The Fears and Hopes of a Generation

In their latest book Good Luck With The Future, Rita Puig-Serra Costa and Dani Pujalte portray the state of uncertainty of those turning thirty in these days. 

In their latest book Good Luck With The Future, Rita Puig-Serra Costa and Dani Pujalte portray the state of uncertainty of those turning thirty in these days. 

Highways, buildings. Thousands of cars. Where are these people going? Where am I going? Pyramids, robots, laser rays. The future is uncertain by definition, so why worry about it?

As I turn the pages of Rita and Dani's book over and over again, many questions cross my mind. I empathise with them. We are European. We are more or less the same age: thirty something. When we started to embrace our future around ten years ago, the Western world was entering the biggest financial crisis of modern times. Ever since those days, a sense of precariousness has accompanied our generation. Unemployment. Companies, banks and even states going bankrupt. More recently terrorism, migration, and climate change. At the same time we have been privileged compared to previous generations, and most people of our age around the world. We haven't lived through war. We can travel easily. Technology, the Internet and Social Media have opened up new, unprecedented opportunities. 

As I turn the pages I imagine this is the context in which, back in 2014, Rita and Dani - while approaching that age at which you should have a stable job and thinking about having children - decided to face their fear of the future and started a six month journey with no predefined destination. That journey and those years end up in their book, Good Luck With The Future. Yet the journey is not the main focus of this project; it is rather simply an excuse to put their lives on hold and live a sort of extended present - a 180 day parenthesis between the past and the future. It's here that the story begins and you get dragged into this visual exploration towards that sense of uncertainty and something so ephemeral as the future. 

While looking at these pictures you often feel lost and hopeless. An emergency exit, a labyrinth, a trapped butterfly. A young guy looking at the water of what seems to be a lake. There is a sense of emptiness and resignation in the air. But the book's structure is there to help you. Divided into six chapters - Abolute past, Relative past, Here, And Now, Relative future, Absolute future - it invites you to stop and reflect. See the future starting from the past. Or reverse: to analyse your past starting from where you think or wish to head to. The images do not suggest any clear answers; but however you look at it, this project seems to invite you to take some time to reflect about where you are coming from, where you are, and where you are heading to.

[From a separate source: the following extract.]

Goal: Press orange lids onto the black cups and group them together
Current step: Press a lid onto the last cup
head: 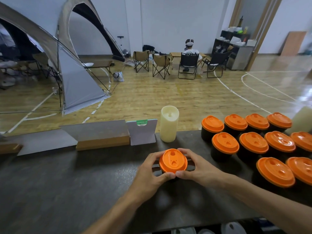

Is this thread sufficient to guide the biggest waves of freelancers of all time who have been dreaming of working 4 hours a day while looking at the Indian Ocean from their laptop? No. Nevertheless what originally seemed to me as a book of emptiness and resignation is turning into a book of hope. It evokes a famous latin adage: unusquisque faber fortunae suae. We are the maker of our own destiny, and we should take responsibility for that, especially if we are in our late 20s or early 30s. Traditional jobs are disappearing, social tensions are increasing as wealth is less and less equally distributed. Yet there is not other option that facing the future and dealing with the issues of our time, as staring soullessly at the horizon won't help that much - apart for some likes on Instagram. 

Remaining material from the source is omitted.